Omaha-area Christmas tree farms ready for holiday rush amid national shortage
OMAHA, Neb. (WOWT) - With Thanksgiving in the rearview, families are preparing for the next round of holidays, and for many, that means it’s time to find a Christmas tree.
But with a national Christmas tree shortage looming, there’s a way to avoid missing out on a real tree, or paying too much — local tree farms.
“This has been a busy weekend,” says Jerry Tosoni, owner at Frosty’s Pines in Fort Calhoun.
Local tree farms wait all year long for this. But some local spots have waited even longer, after keeping their gates closed in 2020 when COVID-19 took hold of the community.

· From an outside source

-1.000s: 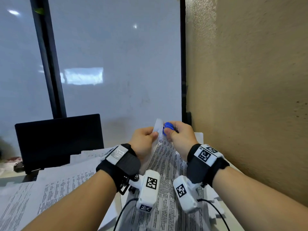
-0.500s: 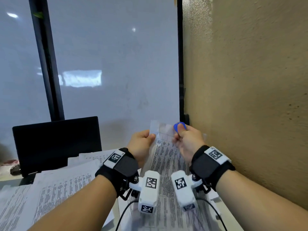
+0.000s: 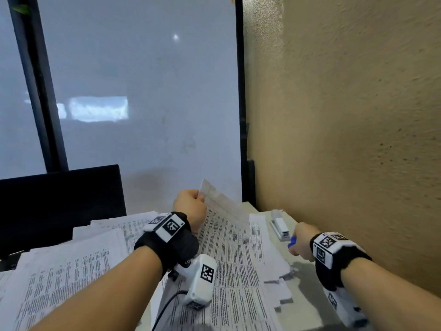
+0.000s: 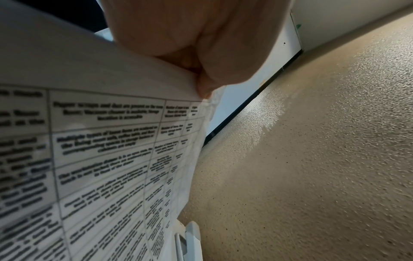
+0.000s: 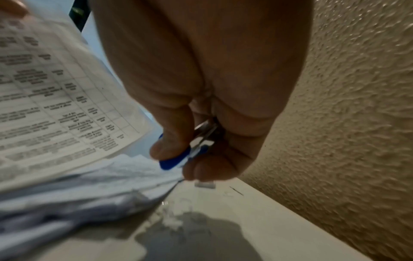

“It’s been very busy, it’s been fun,” says Karen Dappen, owner of Dappen Tree Farm in Council Bluffs. “But it’s nice to be back, right. We missed it so much last year and we missed all the families that come out and share the holiday with us so this is great, it’s our favorite time of year.”
Both Dappen Tree Farm and Frosty’s Pines have been around for decades, and are vital parts of family traditions and holiday memories for so many.
“You know, it’s all for the families in the area that have said how much they appreciate us and how much they value us and that’s what makes it all worthwhile,” Dappen says.
“I’ve had sons and daughters and grandsons and daughters continue to, they came here when they were little kids and they continue to come every year and get a tree,” Tosoni adds.
Tosoni says you’re a lot less likely to see a shortage of trees when you shop at local farms like his, or like Dappen’s.
“I don’t ship in any trees so, this is all here natural trees growing and if it doesn’t sell this year it’ll still continue to grow and we’ll sell it next year,” he says.
For Dappen, purchasing and shipping trees to supplement their own crop is something they typically do to help add variety for shoppers. But that wasn’t an option this year.
“A supplier we would normally get trees from, they don’t have them, you know, there were fires in the northwest and truck shortages so they can’t bring in the trees like they would normally bring them in,” Dappen says. “So, yeah, trees are very limited right now.”
Dappen’s farm has close to 11,000 trees on their property, all of them at different stages of growth and age. This year, their crop is slightly smaller than normal, but that’s because they lost two acres of trees to a Scotch Pine disease back in 2019.
Those trees likely would have been perfect for this year’s Christmas season.
But despite this, she says there are still hundreds to choose from and says shopping locally will make a difference both for consumers and for business owners.